Elizabeth's gowns sparkle with jewels, multiple "diamonds" lining her apparel. Standup collars, and the men's white stockings and their own luxurious wardrobe produce gladness and a singing heart that these styles are not in vogue today.  

Wardrobe coordinators, Mary Beth Smith-Toomey and Margaret Snow help fit Mary in a white gown for her execution, like the one she wore for her death by ax.  

To maintain historical accuracy as much as possible, bright red and auburn hair for the queens result in appearances similar to portraits of the women.  

Queen Elizabeth I, c. 1575/Wikimedia Commons
Mary, Queen of Scots/
Kelvingrove Art Gallery and Museum, Glasgow Life Museums, unknown artist


Sound director Janice Rivera and her crew use drums to herald strife and stringed instruments, choruses, crowd and animal noises in the background at critical moments to complement the show.  

Even now, hundreds of years later, the interminable themes of man v. woman and who's in charge here? can be heard and seen today, echoing in courtrooms, state legislatures and found in daily (and hourly) news reports, including art reviews, like one recently in the Washington Post about the misognyist, Pablo Picasso.  

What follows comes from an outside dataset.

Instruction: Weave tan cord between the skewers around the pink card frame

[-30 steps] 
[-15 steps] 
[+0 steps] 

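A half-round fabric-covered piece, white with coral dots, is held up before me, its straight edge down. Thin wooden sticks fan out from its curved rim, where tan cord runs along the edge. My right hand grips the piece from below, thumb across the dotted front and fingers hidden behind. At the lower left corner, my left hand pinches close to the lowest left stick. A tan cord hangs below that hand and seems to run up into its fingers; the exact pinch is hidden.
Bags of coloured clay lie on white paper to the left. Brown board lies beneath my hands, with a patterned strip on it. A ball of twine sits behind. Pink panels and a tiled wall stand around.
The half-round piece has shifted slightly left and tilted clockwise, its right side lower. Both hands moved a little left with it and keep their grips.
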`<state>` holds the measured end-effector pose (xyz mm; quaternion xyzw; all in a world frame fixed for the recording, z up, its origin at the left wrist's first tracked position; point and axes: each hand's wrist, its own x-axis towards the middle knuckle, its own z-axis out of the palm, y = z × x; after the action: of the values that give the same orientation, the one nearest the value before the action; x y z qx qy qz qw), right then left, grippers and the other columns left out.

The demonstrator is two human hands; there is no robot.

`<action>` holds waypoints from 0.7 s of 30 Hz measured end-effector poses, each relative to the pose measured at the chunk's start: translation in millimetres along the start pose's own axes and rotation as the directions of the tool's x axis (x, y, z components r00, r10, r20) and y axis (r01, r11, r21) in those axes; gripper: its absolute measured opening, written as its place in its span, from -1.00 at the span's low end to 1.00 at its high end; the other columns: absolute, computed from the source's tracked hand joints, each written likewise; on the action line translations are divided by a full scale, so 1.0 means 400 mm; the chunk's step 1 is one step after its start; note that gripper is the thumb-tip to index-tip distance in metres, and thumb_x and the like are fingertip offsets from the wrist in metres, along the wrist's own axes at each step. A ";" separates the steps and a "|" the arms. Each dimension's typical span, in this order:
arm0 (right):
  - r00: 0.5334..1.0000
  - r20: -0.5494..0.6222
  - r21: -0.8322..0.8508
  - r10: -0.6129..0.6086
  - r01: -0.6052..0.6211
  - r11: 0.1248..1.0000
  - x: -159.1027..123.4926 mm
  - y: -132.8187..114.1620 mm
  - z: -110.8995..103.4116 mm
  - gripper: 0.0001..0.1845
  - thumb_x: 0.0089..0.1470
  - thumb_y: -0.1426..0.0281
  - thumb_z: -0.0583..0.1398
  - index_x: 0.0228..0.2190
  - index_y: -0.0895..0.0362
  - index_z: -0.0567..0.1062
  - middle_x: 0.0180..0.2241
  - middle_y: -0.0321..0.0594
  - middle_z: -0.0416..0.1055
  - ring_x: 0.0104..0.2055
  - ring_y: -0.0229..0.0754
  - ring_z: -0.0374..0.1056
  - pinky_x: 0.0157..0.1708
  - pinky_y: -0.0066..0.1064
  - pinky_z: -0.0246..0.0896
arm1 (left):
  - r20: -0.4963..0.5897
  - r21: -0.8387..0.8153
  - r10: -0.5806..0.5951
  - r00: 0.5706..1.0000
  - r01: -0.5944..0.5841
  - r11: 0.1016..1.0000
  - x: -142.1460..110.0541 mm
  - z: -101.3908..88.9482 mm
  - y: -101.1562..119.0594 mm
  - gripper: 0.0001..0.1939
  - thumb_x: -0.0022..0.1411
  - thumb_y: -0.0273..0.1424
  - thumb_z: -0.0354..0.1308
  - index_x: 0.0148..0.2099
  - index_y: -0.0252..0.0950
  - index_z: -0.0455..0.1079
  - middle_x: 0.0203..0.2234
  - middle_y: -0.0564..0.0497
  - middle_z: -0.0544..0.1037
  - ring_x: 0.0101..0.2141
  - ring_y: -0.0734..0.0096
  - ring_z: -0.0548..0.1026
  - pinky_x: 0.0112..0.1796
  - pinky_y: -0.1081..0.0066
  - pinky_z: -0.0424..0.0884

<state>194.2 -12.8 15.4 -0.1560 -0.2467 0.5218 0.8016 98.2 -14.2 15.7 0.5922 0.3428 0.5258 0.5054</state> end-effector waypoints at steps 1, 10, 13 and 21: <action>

 Sam Beeson, John Barclay Burns, Paul Donahoe, Richard Fiske, Kirk Lambert, Sally Cusenza, and Lee Swanson are other cast members.

Production crew members also included Margaret Chapmen and Hilary Adams, producers and (Adams) dialect coach; Helen Bard-Sobola and Fred C. Lash, assistant producers; Kathleen Barth, director; Mia Amado and Jenna Dawkins, assistant directors.

Also, Dana Maksymova, stage manager; Lauren Markovich, assistant stage manager; Griffin Voltmann, dramaturg; Matt Liptak, set design; Julie Fischer, set construction; Luana Bossolo, set painting; Donna Reynolds, set decoration; Allison Gray-Mendes, properties; Matthew Cheney, lighting, Pam Leonowich, master electrician; Ian Claar, fight/intimacy choreographer; and Russell M. Wyland, rigging.

 When: Now through May 13, 2023, Wednesday - Saturday nights, 8 p.m.; Sunday matinees, 3 p.m.

Where:  Little Theatre of Alexandria, 600 Wolfe St., Alexandria, VA 22314

Tickets:  $24 (Wed.- Fri.), $27 (Sat. and Sun.). Prices includes fees.

Masks are required in the auditorium and strongly encouraged but optional in other areas of the theatre.  

Audience:  For ages 13 and up. 

Duration:  About 3 hours with one 15 minute intermission

Public transportationCheck the Metro and Dash bus websites. Dash is free to ride and has routes which are close to LTA.

Parking: is free on the streets and at Capital One Bank at Wilkes and Washington streets, a block away.  Paid parking is available at nearby garages.